A PDF and an Excel model are the two required inputs — Memosa needs both before it will generate. CoStar exports are optional but strongly recommended: they give the memo an independent, third-party read on the market that neither the OM nor the model provides.

A note on file-type limits by path: Slack intake classifies uploads as PDF, Excel, or CoStar. Web-chat upload additionally accepts .csv. In both cases the OM PDF and the Excel model are the backbone of the analysis.

Real deals contain the same figure stated more than once — an NOI in the OM narrative, a different NOI in the model, an occupancy rate in CoStar that does not match the OM’s claim. Memosa does not guess. It applies a fixed data-source precedence ladder, trusting the more authoritative source when two disagree.

From highest authority to lowest:

USER INPUT (100) > EXCEL (90) > COSTAR (70) > PDF (50)

What this means in practice:

  • Your direct input wins over everything. Anything you tell Memosa explicitly (a corrected figure, a clarification) outranks every document.
  • The Excel model beats the OM PDF. Financials live in the model; the OM’s prose is a summary.
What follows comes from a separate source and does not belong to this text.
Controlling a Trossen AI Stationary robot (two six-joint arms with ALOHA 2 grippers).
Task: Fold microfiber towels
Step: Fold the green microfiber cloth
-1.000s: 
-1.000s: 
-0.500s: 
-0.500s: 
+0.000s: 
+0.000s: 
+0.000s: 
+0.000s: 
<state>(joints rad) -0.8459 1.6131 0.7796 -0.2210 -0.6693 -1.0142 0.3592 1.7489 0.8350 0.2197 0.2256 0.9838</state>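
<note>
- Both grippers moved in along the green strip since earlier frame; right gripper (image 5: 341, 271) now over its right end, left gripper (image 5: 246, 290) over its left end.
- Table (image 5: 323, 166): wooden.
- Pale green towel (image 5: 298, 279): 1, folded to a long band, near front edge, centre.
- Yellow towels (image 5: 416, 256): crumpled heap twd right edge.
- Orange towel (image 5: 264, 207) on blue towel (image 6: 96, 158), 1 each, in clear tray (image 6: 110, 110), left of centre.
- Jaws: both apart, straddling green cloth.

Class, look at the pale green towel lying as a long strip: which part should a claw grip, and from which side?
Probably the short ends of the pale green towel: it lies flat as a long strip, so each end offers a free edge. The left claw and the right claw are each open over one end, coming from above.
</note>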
If the model shows NOI of $2.4M but the OM states $2.1M, Memosa uses $2.4M.
  • CoStar beats the OM PDF for market data. If CoStar reports 95% occupancy but the OM claims 97%, Memosa uses 95%.
  • The OM PDF is the baseline, used where no higher-precedence source covers a fact.
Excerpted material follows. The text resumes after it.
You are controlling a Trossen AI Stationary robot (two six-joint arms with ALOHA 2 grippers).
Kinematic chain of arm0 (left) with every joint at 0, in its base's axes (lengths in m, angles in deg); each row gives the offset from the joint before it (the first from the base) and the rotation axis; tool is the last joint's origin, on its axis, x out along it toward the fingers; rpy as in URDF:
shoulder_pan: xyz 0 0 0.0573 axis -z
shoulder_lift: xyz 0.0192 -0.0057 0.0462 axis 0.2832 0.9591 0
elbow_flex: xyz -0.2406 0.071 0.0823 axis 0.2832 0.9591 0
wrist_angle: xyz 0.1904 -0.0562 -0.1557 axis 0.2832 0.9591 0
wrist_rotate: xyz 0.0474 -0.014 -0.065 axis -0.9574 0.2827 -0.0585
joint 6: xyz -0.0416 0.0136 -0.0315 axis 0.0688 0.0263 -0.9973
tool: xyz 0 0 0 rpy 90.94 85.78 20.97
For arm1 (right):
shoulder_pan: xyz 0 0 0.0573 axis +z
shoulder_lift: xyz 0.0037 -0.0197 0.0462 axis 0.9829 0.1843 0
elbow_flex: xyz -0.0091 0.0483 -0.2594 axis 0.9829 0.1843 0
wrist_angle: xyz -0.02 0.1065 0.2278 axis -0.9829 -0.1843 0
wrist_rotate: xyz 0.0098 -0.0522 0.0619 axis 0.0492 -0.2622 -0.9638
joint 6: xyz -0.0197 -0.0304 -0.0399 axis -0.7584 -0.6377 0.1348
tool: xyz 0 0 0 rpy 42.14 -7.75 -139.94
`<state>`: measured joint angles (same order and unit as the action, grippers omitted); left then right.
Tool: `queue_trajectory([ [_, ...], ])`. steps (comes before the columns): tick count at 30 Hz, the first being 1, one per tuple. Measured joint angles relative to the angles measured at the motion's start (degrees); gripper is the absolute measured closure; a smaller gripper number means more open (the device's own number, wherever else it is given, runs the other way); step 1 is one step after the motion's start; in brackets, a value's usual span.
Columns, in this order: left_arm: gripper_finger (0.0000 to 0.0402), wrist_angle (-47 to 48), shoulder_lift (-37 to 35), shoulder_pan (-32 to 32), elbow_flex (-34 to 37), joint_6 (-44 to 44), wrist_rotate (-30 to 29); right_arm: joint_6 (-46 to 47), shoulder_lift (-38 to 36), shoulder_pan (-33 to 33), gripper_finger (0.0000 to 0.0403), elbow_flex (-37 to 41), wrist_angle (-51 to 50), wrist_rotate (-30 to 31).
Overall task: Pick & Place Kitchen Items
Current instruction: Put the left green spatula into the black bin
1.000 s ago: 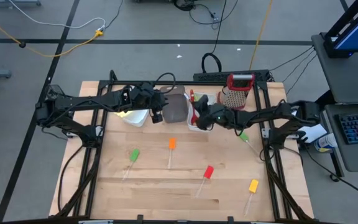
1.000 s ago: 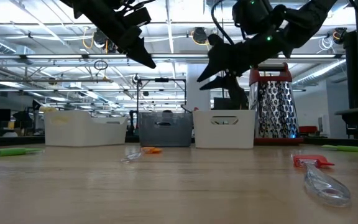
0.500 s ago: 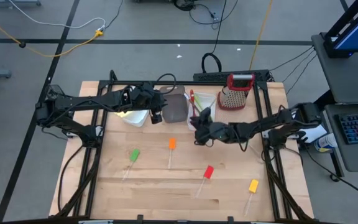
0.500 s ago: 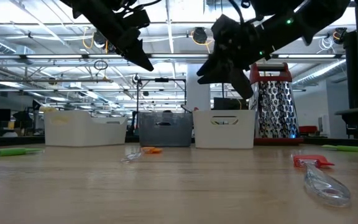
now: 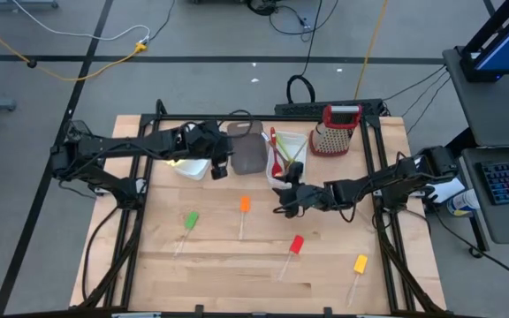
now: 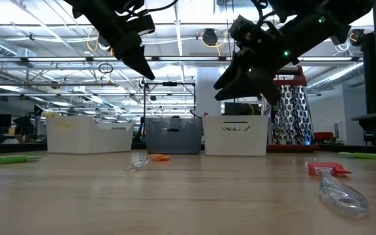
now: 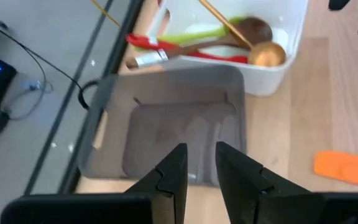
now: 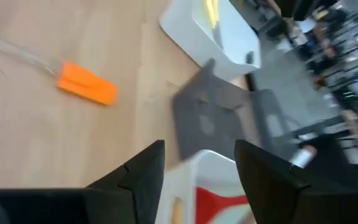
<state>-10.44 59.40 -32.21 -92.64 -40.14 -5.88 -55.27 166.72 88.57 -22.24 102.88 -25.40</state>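
Four small spatulas lie flat on the wooden table: green (image 5: 190, 219), orange (image 5: 245, 204), red (image 5: 297, 244) and yellow (image 5: 360, 263). A white tub (image 5: 300, 141) at the back holds red, green, wooden and gold spoons (image 7: 229, 43). My right gripper (image 5: 283, 199) hangs open and empty above the table, right of the orange spatula (image 8: 87, 84). My left gripper (image 5: 220, 168) hangs empty over the near end of the grey tub (image 7: 173, 124), its fingers a narrow gap apart (image 7: 200, 152).
A second white tub (image 5: 193, 165) stands left of the grey tub (image 5: 249, 155). A red-topped metal grater (image 5: 336, 132) stands at the back right. A green utensil (image 6: 361, 155) lies near the table's right edge. The metal frame rails run along both sides.
My right gripper has gone from over the white tub of spoons toward the table's near edge. It now hangs over the bare table, right of the orange spatula.
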Motion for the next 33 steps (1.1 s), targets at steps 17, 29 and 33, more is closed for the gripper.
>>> queue_trajectory([
  [17,0.0314,24.81,0.00,6.77,0.00,-29.23,3.65,12.94,0.00,-0.07,0.0226,0.00,1.93,-11.88],
  [29,0.0314,29.38,0.00,11.24,0.00,-34.16,8.01,12.38,0.00,-0.09,0.0228,0.00,2.14,-11.89],
  [33,0.0314,32.08,0.00,11.45,0.00,-32.70,8.04,12.10,0.00,-0.14,0.0231,0.00,2.14,-11.87],
])
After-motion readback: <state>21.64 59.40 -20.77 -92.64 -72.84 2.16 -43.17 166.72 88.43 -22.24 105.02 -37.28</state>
Crucially, Memosa does not hide the disagreement — it notes the discrepancy in the memo (for example, “NOI of $2.4M per underwriting model, vs. $2.1M cited in offering memo”). You get the trustworthy number and visibility into where the documents conflict, which is exactly the kind of thing an investment committee wants flagged.

For how these figures are extracted under the hood — the Excel parser, the PDF page pipeline, CoStar classification, and how the precedence weights are applied during retrieval — see the architecture deep dive on document processing.

At a high level, every uploaded document is processed and indexed into a deal-specific, isolated namespace, then retrieved on demand as the memo’s sections are written. Each claim in the finished memo carries a citation back to the source it came from, so reviewers can trace any number to its origin. The retrieval and citation machinery is covered in the retrieval pipeline and synthesis & footnotes.

Always include both required files. The OM gives the story; the model gives the numbers. With only one, the memo is missing half its evidence.

Add CoStar when you have it. Independent market data materially strengthens the comparables and market-overview sections and gives the memo a source that is neither the sponsor’s narrative nor the sponsor’s model.

Upload a clean, complete underwriting model. Because Excel outranks the OM, the model is doing a lot of the heavy lifting. A complete workbook — rent roll, cash flow, OpEx, returns, sensitivities — produces a far richer financial analysis than a stripped-down one.

Use a text-based PDF where possible. A born-digital OM (selectable text) extracts more cleanly than a scanned image. Memosa handles image-heavy PDFs, but clean text is faster and more accurate.

Name the deal the way you want it to read. The deal name keys the namespace and appears on the memo. Set it deliberately rather than accepting a placeholder.

Correct figures directly if you spot an error. Your direct input is the single highest-precedence source — if you know a document figure is stale, telling Memosa overrides it everywhere.

  • CLAUDE.md — the canonical Data Source Precedence ladder (USER INPUT (100) > EXCEL (90) > COSTAR (70) > PDF (50)) and the RAG embedding / chunking facts.
  • src/intel/ontology/cre_ontology.yaml — the precedence_weights: block (USER_INPUT 100, EXCEL 90, COSTAR 70, PDF 50): the single source of truth for the precedence weights.
  • src/intel/ontology/prose_generator.py — the conflict-resolution guidance the system applies (Excel-over-PDF and CoStar-over-PDF examples; “note the discrepancy” behavior).
  • src/utils/file_classifier.py — classification of uploads into pdf / excel / costar, including content-based CoStar detection of PDFs that don’t say “CoStar”.
  • src/canvas/services/web_intake_config.py — accepted extensions on the web-chat upload path (.pdf, .xlsx, .xls, .csv).
  • src/slack/handlers/file_handler.py — supported intake types on the Slack path (pdf, excel, costar).